Finados 1 X 0 doutrinas

Funeral de JFK
Mais um feriado de finados se passou sem que questões fundamentais sobre esta celebração tenha sido devidamente discutida. As denominações se fazem cegas diante de problemas dessa natureza, e guardam para si os motivos que as levam a celebrar e não a celebrar essa data. De um lado ficam os protestantes achando que os católicos exageram a importância da celebração. Do outro ficam os católicos no direito de acharem que os protestantes não prestam o devido respeito aos que se foram. No meio ficam aqueles que, como eu, ainda não possuem uma opinião definida.

Afinal, quem morreu, morreu, e a morte pôs fim a toda uma trajetória de bênçãos e sucessos, e de pecados e percalços, ou ainda deixaram para trás um sulco que, de uma forma ou de outra, interferem na trajetória dos que ficam?

Há um tempo atrás os protestantes, mesmo os mais pentecostais, não se permitiam qualquer ponderação que não fosse contrária a esta celebração, posto que ela é predominantemente católica. Isso no Brasil, porque em outros países ela é muito bem observada pelas igrejas Ortodoxa e Anglicana. No entanto, através das doutrinas neopentecostais, a preocupação com os mortos tomou um rumo diferente. A doutrina conhecida como Maldição Hereditária fez com que esse assunto entrasse na pauta das igrejas, mas pela porta dos fundos. Ou seja, os mortos não são mais uma lembrança que trás à tona as melhores recordações, mas se tornaram os únicos culpados pelas adversidades que atravessamos nos dias de hoje, quer voluntária, quer involuntariamente.

Posso entender que os calvinistas tenham uma herança negativa com relação ao trato com os mortos. Calvino, o grande mentor dessa tradição cristã foi uma criança muito atormentada pela mãe, que o obrigava a beijar a mão ressequida de um santo morto. Se é que este fato tenha realmente influência na tradição desta denominação em particular. Mas os metodistas não têm esse direito. John Wesley, quando teve os púlpitos da Igreja Anglicana fechados para ele, iniciou um movimento de renovação pregando de cima na tumba de seu pai. Mais estreita do que em qualquer outra igreja, inclusive a Católica, o Metodismo a sua relação com os mortos.

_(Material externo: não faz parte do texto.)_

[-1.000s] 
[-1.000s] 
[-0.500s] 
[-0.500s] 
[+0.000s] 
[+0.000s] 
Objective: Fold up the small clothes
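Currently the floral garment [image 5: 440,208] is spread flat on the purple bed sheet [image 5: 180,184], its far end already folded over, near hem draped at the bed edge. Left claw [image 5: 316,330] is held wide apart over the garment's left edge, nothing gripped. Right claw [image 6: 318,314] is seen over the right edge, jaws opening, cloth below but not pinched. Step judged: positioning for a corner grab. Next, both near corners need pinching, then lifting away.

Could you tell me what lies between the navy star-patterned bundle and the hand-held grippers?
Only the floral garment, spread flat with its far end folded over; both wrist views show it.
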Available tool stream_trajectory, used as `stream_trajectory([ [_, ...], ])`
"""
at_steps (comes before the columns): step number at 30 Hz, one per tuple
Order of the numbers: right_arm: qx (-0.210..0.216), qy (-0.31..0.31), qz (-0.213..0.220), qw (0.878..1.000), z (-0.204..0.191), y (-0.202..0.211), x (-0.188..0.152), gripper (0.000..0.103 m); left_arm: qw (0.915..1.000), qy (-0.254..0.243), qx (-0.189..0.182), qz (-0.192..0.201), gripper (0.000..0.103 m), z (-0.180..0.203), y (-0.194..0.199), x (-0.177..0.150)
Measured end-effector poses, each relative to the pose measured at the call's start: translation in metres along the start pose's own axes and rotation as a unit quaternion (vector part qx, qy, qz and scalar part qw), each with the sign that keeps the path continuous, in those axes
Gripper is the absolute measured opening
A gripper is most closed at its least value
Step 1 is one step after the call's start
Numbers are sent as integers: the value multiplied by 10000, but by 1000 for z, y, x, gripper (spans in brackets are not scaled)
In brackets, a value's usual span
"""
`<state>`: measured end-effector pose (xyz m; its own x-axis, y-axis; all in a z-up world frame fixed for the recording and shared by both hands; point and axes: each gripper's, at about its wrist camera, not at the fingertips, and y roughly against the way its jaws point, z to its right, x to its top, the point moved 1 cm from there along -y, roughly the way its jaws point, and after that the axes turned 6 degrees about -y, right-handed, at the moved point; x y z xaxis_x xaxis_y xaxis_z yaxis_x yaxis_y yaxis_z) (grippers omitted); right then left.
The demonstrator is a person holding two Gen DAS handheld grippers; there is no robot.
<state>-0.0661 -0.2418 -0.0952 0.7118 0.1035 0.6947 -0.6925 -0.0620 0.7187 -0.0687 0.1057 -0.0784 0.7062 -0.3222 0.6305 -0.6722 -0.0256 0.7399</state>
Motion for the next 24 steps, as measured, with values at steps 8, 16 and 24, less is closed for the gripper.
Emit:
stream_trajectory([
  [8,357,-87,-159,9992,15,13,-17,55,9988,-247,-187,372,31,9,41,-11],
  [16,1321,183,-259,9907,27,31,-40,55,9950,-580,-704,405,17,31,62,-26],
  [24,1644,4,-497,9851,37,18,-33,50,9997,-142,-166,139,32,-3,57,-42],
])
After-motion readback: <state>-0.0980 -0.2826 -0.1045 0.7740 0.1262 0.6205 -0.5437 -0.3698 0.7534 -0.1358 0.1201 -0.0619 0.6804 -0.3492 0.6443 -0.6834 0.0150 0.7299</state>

Não foi somente impactante a atitude de Wesley, foi também significativa. Pode muito bem ser que dentro de um templo e de cima de um púlpito ele não tivesse enxergado a sua verdadeira vocação. Mas com certeza foi o eco do instante em que o único lugar que lhe restou fosse exatamente o lugar em que a morte propiciou a comunicação da vida, e onde ele pôde gritar a plenos pulmões: O mundo é a minha paróquia.

O mundo é a minha paróquia e o mundo é composto por pessoas que celebram os mortos e por pessoas que não celebram. Pior ainda. É composto por aqueles que um dia celebraram, e que agora, por força de uma mudança de pensamento em outros aspectos da vida, se veem forçados pelas suas igrejas a negarem uma tradição da qual tinham orgulho e alegria em participar.

Afinal, um evangélico pode ou não homenagear os seus mortos? Essa é a questão secundária. Imaginem vocês como anda a consciência daqueles que não puderam cumprir com o seu ritual anual de visitação ao túmulo de um ente, cuja lembrança evoca os melhores sentimentos. Imaginem também o remorso que eles carregam pelo descumprimento de um pacto assinado com lágrimas no leito de morte com a pessoa que foi, e ainda é muito amada.

Homenagear ou não os mortos não faz ninguém mais ou menos cristão, mas com certeza, a intromissão indevida de uma doutrina mal enjambrada pesará grandemente na consciência daquele que ainda não tem uma posição bem definida sobre esse assunto. E isso sim, não é nada cristão.